### About this exercise
Starting at the line below holding "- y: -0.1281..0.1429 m" and stopping at the line holding "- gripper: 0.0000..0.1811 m", print every line exactly, both ends included, and leave the rest out.

══ Working data ══

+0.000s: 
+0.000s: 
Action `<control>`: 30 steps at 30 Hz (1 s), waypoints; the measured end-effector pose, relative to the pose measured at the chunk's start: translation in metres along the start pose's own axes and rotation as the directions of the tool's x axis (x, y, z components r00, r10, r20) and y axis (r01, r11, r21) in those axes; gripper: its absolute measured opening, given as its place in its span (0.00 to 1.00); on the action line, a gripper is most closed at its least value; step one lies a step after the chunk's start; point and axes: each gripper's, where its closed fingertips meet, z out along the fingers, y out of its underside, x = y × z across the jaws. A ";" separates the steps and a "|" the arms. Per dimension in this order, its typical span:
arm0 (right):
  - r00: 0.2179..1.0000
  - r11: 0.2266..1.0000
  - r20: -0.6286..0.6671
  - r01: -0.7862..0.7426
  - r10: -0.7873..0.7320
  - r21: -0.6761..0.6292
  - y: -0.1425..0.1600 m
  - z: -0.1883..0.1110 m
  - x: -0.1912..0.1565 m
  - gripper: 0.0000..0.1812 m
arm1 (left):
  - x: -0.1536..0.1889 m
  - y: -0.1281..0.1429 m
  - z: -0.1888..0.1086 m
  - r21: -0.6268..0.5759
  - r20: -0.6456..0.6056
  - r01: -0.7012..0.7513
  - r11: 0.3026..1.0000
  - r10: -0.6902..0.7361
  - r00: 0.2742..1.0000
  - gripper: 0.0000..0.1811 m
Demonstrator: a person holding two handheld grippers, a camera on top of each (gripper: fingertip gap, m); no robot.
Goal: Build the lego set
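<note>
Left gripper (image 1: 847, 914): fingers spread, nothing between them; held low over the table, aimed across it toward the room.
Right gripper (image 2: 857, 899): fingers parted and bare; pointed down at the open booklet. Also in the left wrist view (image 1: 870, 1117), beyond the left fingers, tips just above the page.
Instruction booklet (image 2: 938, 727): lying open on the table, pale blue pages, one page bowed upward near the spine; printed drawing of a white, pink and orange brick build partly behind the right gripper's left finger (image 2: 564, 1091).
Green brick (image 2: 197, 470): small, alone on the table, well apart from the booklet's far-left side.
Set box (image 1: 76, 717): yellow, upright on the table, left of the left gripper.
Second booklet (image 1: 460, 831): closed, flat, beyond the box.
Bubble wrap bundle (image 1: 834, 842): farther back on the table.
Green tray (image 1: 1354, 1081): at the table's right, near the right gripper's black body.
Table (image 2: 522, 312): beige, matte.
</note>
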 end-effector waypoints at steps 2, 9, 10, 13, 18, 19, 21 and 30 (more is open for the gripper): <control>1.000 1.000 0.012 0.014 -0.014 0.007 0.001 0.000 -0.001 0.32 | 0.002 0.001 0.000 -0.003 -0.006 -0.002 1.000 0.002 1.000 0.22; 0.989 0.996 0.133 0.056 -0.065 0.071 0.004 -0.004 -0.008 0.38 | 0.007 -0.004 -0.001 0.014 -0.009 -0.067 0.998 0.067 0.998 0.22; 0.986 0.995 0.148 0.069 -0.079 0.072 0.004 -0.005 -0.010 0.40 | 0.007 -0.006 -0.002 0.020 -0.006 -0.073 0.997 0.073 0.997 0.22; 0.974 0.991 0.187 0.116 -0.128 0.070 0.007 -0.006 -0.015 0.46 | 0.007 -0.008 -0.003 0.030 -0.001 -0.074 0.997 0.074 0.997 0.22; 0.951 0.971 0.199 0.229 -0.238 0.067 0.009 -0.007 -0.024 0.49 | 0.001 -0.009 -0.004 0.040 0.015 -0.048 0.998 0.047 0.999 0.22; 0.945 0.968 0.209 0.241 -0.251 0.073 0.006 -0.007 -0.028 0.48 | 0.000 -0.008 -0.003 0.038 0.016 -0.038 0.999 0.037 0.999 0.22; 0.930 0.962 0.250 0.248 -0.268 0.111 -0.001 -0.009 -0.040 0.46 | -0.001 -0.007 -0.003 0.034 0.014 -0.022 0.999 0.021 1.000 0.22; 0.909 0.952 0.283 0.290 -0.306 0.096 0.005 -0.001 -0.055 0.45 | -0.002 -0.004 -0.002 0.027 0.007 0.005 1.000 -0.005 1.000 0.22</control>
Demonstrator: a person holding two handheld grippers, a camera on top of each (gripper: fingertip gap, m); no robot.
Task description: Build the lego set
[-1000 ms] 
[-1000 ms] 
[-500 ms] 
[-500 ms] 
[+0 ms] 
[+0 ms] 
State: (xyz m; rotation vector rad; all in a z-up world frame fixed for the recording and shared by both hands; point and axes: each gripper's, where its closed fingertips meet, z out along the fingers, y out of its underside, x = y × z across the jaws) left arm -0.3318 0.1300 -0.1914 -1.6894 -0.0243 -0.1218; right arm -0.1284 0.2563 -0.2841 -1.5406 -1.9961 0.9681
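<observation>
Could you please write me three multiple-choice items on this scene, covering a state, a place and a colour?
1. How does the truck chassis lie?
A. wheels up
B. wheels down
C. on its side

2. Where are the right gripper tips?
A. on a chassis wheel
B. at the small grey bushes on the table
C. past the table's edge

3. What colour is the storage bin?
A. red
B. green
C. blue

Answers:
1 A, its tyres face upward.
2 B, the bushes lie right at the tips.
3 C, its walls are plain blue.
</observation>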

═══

### Result
  - y: -0.1281..0.1429 m
  - z: -0.1888..0.1086 m
  - r21: -0.6268..0.5759
  - r20: -0.6456..0.6056
  - r01: -0.7012..0.7513
  - r11: 0.3026..1.0000
  - r10: -0.6902..0.7361
  - r00: 0.2742..1.0000
  - gripper: 0.0000..0.1811 m

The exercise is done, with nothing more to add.